AGL Antibody(Center)
Cat.#: T0771
Rabbit Polyclonal Antibody
Clone ID: polyclonal
Swiss Prot: P35573
Mol Weight: 175kDa
Size: 100ug
Description
AGL is a glycogen debrancher enzyme which is involved in glycogen degradation. This enzyme has two independent catalytic activities which occur at different sites on the protein: a 4-alpha-glucotransferase activity and a amylo-1,6-glucosidase activity. Mutations in the AGL gene are associated with glycogen storage disease although a wide range of enzymatic and clinical variability occurs which may be due to tissue-specific alternative splicing.
Recommended Applications
WB, ELISA
Applications and Recommended Dilution Factors
WB: 1:50~100
ELISA: 1:1,000
Species Reactivity
Human
Products Data
Western blot analysis of hAGL-C371 in K562 cell line lysates (35ug/lane). AGL (arrow) was detected using the purified Pab.
Specificity
This AGL antibody is generated from rabbits immunized with a KLH conjugated synthetic peptide between 364~394 amino acids from the center region of human AGL.

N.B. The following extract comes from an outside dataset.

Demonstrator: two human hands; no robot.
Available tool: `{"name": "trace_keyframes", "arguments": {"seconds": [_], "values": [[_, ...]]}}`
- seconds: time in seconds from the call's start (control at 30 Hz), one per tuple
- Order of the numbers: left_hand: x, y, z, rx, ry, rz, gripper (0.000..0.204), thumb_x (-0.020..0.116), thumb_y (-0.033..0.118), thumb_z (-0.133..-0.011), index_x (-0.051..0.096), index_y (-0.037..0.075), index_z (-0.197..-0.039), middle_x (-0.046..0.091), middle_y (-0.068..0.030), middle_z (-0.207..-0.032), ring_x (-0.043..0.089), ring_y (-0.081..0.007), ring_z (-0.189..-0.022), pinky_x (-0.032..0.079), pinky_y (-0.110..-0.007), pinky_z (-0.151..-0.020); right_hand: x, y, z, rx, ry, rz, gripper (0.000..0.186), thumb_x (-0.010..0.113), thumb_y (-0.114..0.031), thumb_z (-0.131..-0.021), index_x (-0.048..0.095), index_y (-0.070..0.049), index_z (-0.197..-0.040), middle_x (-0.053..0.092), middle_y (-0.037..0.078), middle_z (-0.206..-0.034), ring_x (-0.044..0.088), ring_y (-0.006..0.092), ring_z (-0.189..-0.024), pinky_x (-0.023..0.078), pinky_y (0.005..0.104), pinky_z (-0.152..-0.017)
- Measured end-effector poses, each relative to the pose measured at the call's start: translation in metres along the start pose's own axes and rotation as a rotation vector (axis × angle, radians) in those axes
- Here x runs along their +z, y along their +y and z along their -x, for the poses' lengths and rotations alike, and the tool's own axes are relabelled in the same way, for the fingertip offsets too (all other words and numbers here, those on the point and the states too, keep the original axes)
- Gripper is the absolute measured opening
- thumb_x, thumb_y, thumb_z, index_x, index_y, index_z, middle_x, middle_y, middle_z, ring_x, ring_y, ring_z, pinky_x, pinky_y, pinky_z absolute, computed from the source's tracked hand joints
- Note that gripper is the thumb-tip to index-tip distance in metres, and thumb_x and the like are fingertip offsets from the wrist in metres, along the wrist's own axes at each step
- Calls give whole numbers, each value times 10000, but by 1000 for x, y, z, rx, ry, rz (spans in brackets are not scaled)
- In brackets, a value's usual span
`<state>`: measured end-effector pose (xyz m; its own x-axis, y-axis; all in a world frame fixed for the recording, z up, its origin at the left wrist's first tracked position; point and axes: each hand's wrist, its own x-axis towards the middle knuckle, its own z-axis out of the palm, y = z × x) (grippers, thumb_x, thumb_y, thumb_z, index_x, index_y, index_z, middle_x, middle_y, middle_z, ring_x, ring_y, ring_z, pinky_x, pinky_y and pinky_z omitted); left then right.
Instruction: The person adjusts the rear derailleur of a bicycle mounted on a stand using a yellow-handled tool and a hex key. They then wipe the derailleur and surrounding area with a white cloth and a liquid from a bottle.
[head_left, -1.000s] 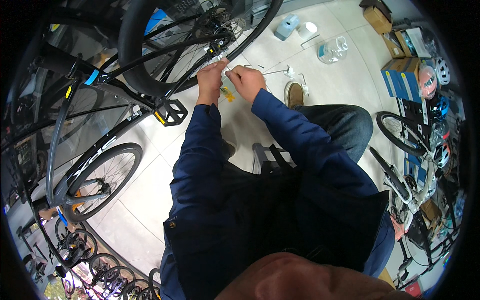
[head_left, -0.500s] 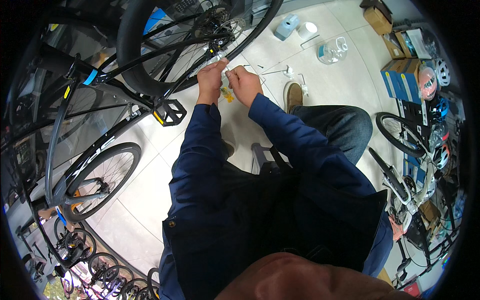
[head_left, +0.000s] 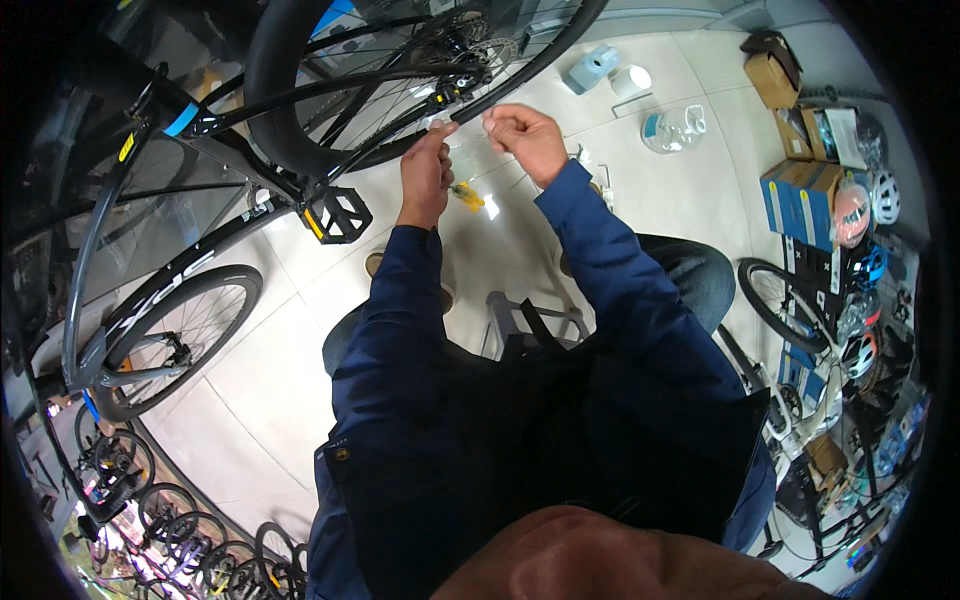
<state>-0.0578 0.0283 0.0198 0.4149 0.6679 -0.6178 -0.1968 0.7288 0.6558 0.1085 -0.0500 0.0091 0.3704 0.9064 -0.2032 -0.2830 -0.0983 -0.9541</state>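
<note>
The black bicycle (head_left: 290, 112) stands at upper left, its rear wheel in front of my hands. My left hand (head_left: 426, 180) is closed with the thumb up, just below the brake caliper (head_left: 447, 95) beside the disc rotor (head_left: 499, 58). A small pale tip shows at its thumb; what the fingers hold is not clear. Beside that hand is a small yellow thing (head_left: 468, 197); whether it is held or lies on the floor I cannot tell. To the right, apart from the left, my right hand (head_left: 528, 140) has its fingers curled into a pinch, their contents hidden.
A pedal (head_left: 338, 215) juts out left of my left hand. On the tiled floor stand a blue bottle (head_left: 592, 68), a white cup (head_left: 631, 80) and a clear jug (head_left: 675, 130). A grey stool (head_left: 530, 320) is below me. Boxes (head_left: 803, 195) and helmets line the right side.
My hands have parted: the right moved right and up, away from the left. The left hand shifted slightly down. The view has turned a little, and my feet and knees have moved.
</note>
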Motion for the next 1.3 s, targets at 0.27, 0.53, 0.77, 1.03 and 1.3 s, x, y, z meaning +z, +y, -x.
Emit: {"name": "trace_keyframes", "arguments": {"seconds": [0.27,0.53,0.77,1.03,1.3], "values": [[3,-17,-16,-2,-117,195,190,706,183,-992,689,61,-1137,355,107,-658,306,-7,-512,227,-193,-425,42,8,-20,-173,250,-24,91,757,-22,-931,692,18,-980,722,59,-848,662,94,-755,561,238,-686],[9,-21,-27,-6,-106,280,122,713,219,-995,670,106,-979,391,101,-659,328,-18,-508,247,-197,-417,41,11,-22,-175,253,58,104,763,-24,-928,673,24,-945,730,80,-862,676,103,-761,584,254,-698],[10,-21,-29,-15,-119,355,142,700,209,-990,616,127,-910,417,84,-671,357,-29,-513,251,-206,-416,43,7,-21,-212,219,42,93,756,-12,-930,673,23,-956,732,78,-875,679,105,-782,584,254,-717],[11,-17,-32,-49,-148,409,129,690,222,-994,620,116,-978,429,86,-670,361,-36,-511,253,-207,-419,44,3,-22,-280,207,115,133,743,-65,-960,688,15,-1051,726,60,-886,679,106,-777,579,255,-722],[14,-7,-34,-111,-147,571,154,737,193,-952,654,63,-955,421,84,-683,333,-45,-512,232,-231,-441,37,-29,-23,-311,225,257,232,624,-192,-1056,687,29,-1095,714,68,-913,671,112,-784,584,263,-723]]}}
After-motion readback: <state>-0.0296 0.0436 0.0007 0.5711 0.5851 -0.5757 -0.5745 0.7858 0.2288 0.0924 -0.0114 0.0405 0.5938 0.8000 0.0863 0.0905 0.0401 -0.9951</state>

Storage Condition and Buffer
Maintain refrigerated at 2-8°C for up to 6 months. For long term storage store at -20°C. Purified polyclonal antibody supplied in PBS with 0.09% (W/V) sodium azide. This antibody is purified through a protein G column, eluted with high and low pH buffers and neutralized immediately, followed by dialysis against PBS.
Alternative Names
AGL antibody, GDE antibody, Amylo-alpha-1,6-glucosidase antibody, Dextrin 6-alpha-D-glucosidase antibody
Description References
Horinishi, A., et al., J. Hum. Genet. 47(2):55-59 (2002).
Bao, Y., et al., Genomics 38(2):155-165 (1996).
Yang, B.Z., et al., J. Biol. Chem. 267(13):9294-9299 (1992).
Yang-Feng, T.L., et al., Genomics 13(4):931-934 (1992).
Bao, Y., et al., Gene 197 (1-2), 389-398 (1997).